Admiration is vulnerable to envy in this subtle form, the passion that insinuates doubt. He is no more king than I am! He is no prophet but a blasphemer! Look how the Romans protect Him from the Law of Moses! That blistering critic of every speculative Good Friday, Søren Kierkegaard, directs us to this subtle conspiracy of envy and doubt. Doubt is not a passion, Kierkegaard reasons. What puts us in the mood to be incredulous at the appearance of someone better than us, higher than us, superior to us in ways we care deeply about? Envy. When a seemingly great person appears, admiration and envy are the passions that attend faith and doubt in him or her. In this subtle form, envy is not the gnawing pain or seething malice that Caiaphas may have felt quite intensely at times. Yet it still initiates the same train of thought, skeptical and seemingly well-intentioned. We indignantly reason towards justice, or towards what we believe to be justice, unaware that our concerns are rooted in envy. Kierkegaard warns that we reject our king no less decisively for our lack of awareness. A subtle envy quietly sows doubts in the hearts of the crowd who share none of the chief priests’ fears; the rancorous envy of Caiaphas does the rest.

That envy attends the dramatic climax of the Holy Scriptures is unsurprising. Caiaphas’s envy is prefigured after the Fall by Cain’s envy of Abel the worthy priest, and among the sons of Israel by the ten envious elder brothers of Joseph the prophet and by Saul’s envy of David the true king. Our Lord surrenders himself to envy because envy is the original original sin. The Book of Wisdom tells us that through the devil’s envy, sin entered the world. Paradise Lost imagines these infernal councils in unforgettable ways. Why envy, and not pride? Ignorance is the precondition of the pride of Adam and Eve. They could be tempted to believe they were godlike beings worthy of divine knowledge and power because they lacked the self-knowledge that they were not such beings. The first sinner was not so ignorant. Lucifer sinned in the fullness of intellectual light. The son of the morning defied God despite having what Saint Augustine calls the angelic “morning knowledge” of creation. If Lucifer is proud of something he is not, or if Lucifer misunderstands the nature of his power and knowledge, what is the origin of this pride? Envy, in-vidia, is the passion that un-sees what is Good-in-itself, because it perceives what is Good, and imagines how it would be good if it were under our control and directed to our wishful purposes. Lucifer knew the glory and power of God, and even the goodness of God, but succumbed to envy by desiring the glory and power of divinity for himself. God became man knowing He would have to sacrifice Himself to the envy that unwrought creation.

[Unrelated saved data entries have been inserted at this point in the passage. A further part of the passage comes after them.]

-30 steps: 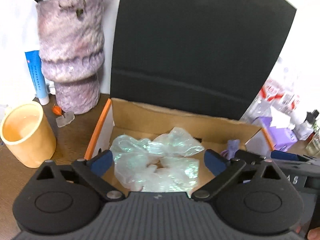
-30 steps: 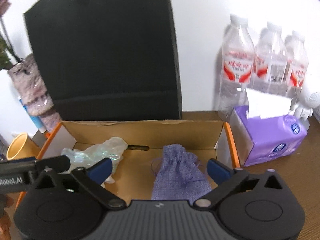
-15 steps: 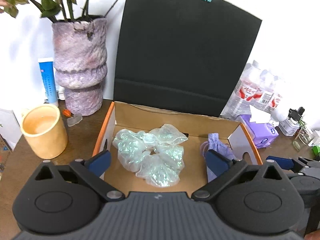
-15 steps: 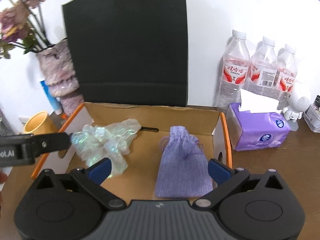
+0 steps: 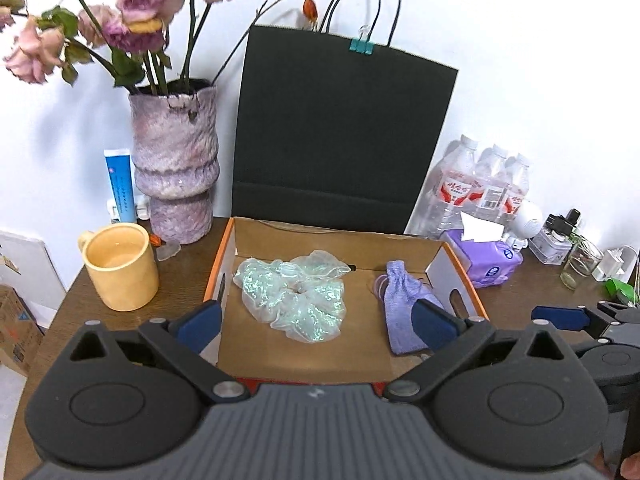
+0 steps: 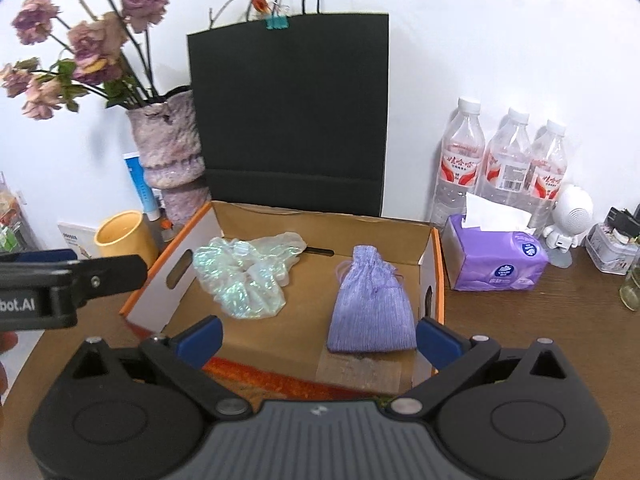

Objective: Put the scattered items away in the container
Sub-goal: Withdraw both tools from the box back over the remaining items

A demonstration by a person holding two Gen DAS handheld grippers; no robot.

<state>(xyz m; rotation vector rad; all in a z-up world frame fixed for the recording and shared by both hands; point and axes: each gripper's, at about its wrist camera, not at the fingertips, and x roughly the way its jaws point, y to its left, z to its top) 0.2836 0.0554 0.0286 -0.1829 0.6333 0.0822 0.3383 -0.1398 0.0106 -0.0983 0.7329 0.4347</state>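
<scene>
left tool released | right tool released | box flanked by mug, tissue pack; black bag behind

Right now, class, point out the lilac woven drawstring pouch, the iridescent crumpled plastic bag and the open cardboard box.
lilac woven drawstring pouch (image 6: 370, 312), right wrist view, mid-body.
iridescent crumpled plastic bag (image 5: 294, 294), left wrist view, centre.
open cardboard box (image 6: 316, 226), right wrist view, back wall.

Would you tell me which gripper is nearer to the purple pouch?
Right. The right gripper hangs just before the purple pouch, jaws open. The left gripper faces the iridescent bag, further left.
</scene>
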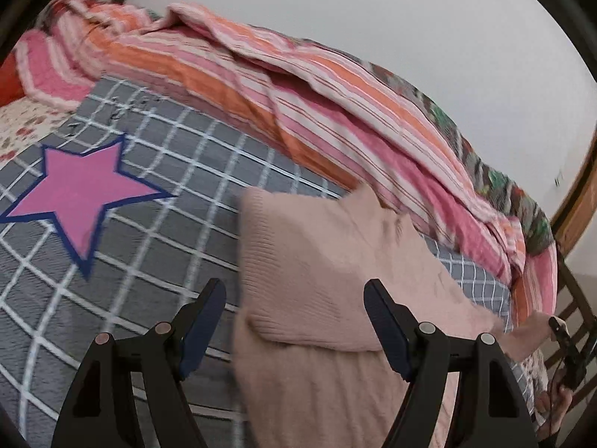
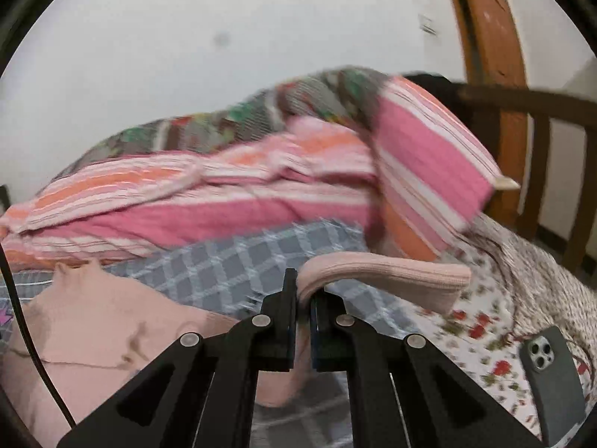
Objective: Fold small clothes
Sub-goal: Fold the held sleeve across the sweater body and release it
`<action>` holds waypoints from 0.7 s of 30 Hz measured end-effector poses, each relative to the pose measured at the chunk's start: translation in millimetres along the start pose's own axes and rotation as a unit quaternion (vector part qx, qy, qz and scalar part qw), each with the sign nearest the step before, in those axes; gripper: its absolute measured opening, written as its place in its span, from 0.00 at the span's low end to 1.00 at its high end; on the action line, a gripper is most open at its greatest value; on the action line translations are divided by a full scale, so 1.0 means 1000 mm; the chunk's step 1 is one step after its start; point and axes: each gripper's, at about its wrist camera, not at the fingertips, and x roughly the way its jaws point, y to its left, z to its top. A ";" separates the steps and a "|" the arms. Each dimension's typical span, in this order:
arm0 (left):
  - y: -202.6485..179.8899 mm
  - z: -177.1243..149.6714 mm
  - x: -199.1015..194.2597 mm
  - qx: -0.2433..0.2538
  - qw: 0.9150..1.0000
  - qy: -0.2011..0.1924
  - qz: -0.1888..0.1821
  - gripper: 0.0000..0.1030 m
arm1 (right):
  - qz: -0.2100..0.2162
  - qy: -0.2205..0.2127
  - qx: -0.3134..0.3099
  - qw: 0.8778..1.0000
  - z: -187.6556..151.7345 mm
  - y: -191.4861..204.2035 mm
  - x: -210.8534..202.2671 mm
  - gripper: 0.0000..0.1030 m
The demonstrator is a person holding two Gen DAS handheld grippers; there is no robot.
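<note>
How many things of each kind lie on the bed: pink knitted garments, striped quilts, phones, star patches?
Pink knitted garment: 1
Striped quilt: 1
Phone: 1
Star patch: 1
Total: 4

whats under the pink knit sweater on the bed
The pale pink knit sweater lies on a grey blanket with white grid lines, which shows on both sides of it. Whatever is directly beneath the sweater is covered. A white floral sheet shows past the blanket's edge.
</note>
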 end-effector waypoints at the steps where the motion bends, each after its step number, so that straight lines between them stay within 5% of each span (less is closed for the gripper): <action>1: 0.006 0.002 -0.003 -0.007 1.000 0.001 0.002 0.73 | 0.007 -0.001 -0.005 1.000 0.002 0.013 -0.001 0.05; 12: 0.051 0.014 -0.041 -0.035 0.998 -0.029 0.040 0.73 | 0.131 0.012 -0.077 0.988 0.031 0.212 -0.009 0.05; 21: 0.061 0.018 -0.043 -0.042 0.998 -0.027 0.040 0.73 | 0.212 0.095 -0.127 0.964 -0.020 0.342 0.013 0.05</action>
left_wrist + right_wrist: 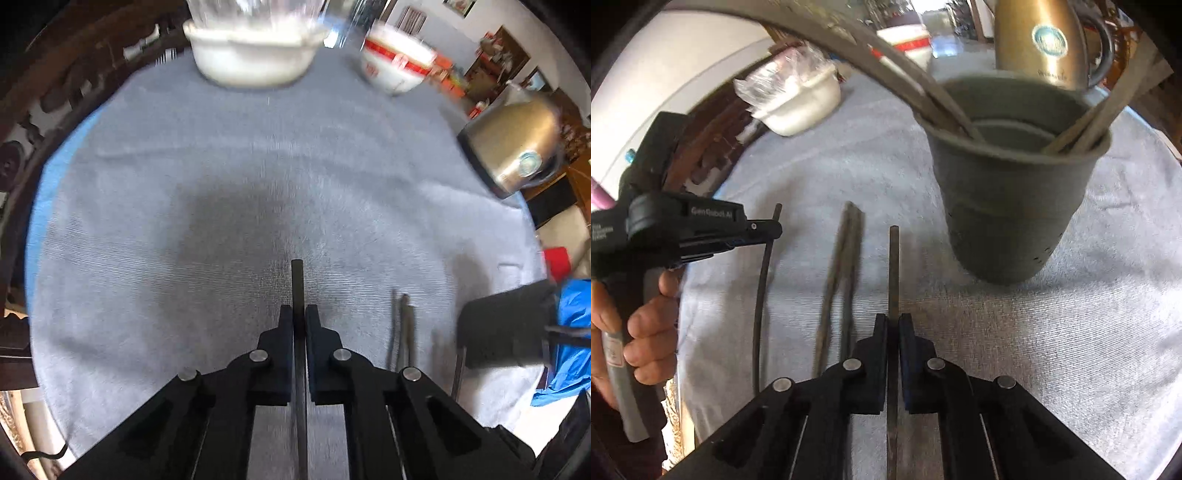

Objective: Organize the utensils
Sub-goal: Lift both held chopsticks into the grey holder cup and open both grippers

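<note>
My left gripper (299,314) is shut on a dark chopstick (297,288) that sticks out ahead over the blue-grey cloth. My right gripper (893,321) is shut on another chopstick (894,269), held just above the cloth. A grey utensil cup (1008,206) stands ahead and to the right, with several chopsticks (1082,129) leaning in it. Two loose chopsticks (846,258) lie on the cloth to the left of my right gripper; they also show in the left wrist view (402,328). The left gripper shows in the right wrist view (761,227), holding its black chopstick (762,295).
A white bowl (255,59) with a clear cover and a red-and-white bowl (397,66) stand at the far edge. A gold kettle (517,147) stands at the right, behind the cup (1045,37). The cloth (184,184) covers a round table with a dark wooden rim.
</note>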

This brief reflection upon Mark 15:10, and even more briefly upon how Pilate’s political knowledge is a dim intimation of the mystery of our salvation, illustrates a number of observations about envy that have been made from Hesiod to Sigmund Freud. First, there is a proximity principle in the origins of envy: Caiaphas as high priest envies Jesus the high priest, just as the Nazoreans envy their old neighbor. Second, the liability of low self-esteem to envy: Caiaphas’s low satisfaction with his own project of amassing power and security makes him more pained by Jesus’ success than Annas is, for example. Third and fourth, there is the repression of envy and its sublimation into justice: Caiaphas copes with his envy by making a tendentious utilitarian justice claim that it is better for one man to die than the whole people, the murderous effect of which promises to assuage his unvoiced envy. (The skepticism of the crowd manifests this, as we have seen, in a subtler way.) Fifth, there is the insatiability of envy: even as our Lord expires on the cross, the chief priests are lacerated by the claim to kingship nailed above the gruesome spectacle.

For the first time since antiquity, envy is being widely recast in a positive light. In recent years, the New Yorker and the New Criterion have featured essays on the upside of envy. Ethicists even ponder whether envy is a necessary part of a virtuous life. Their intuition is that enviers care about equality and justice. They are unwilling to settle for less than they deserve. Left-wing populists such as Chantal Mouffe call for a politics that taps into reservoirs of envy which ordinary people allegedly feel towards the rich and powerful. These calls are not new, but socialists of an older vintage only reluctantly conceded the invidious motivations of their partisans, if at all. Bertrand Russell, for example, reasoned that envy may motivate many socialists to seek distributive justice, but the nasty motivational problem overcomes itself once equity is eventually achieved. The fact that today’s voices argue for a more fulsome rehabilitation of envy seems significant. Don’t sell yourself short, be a little more like Caiaphas!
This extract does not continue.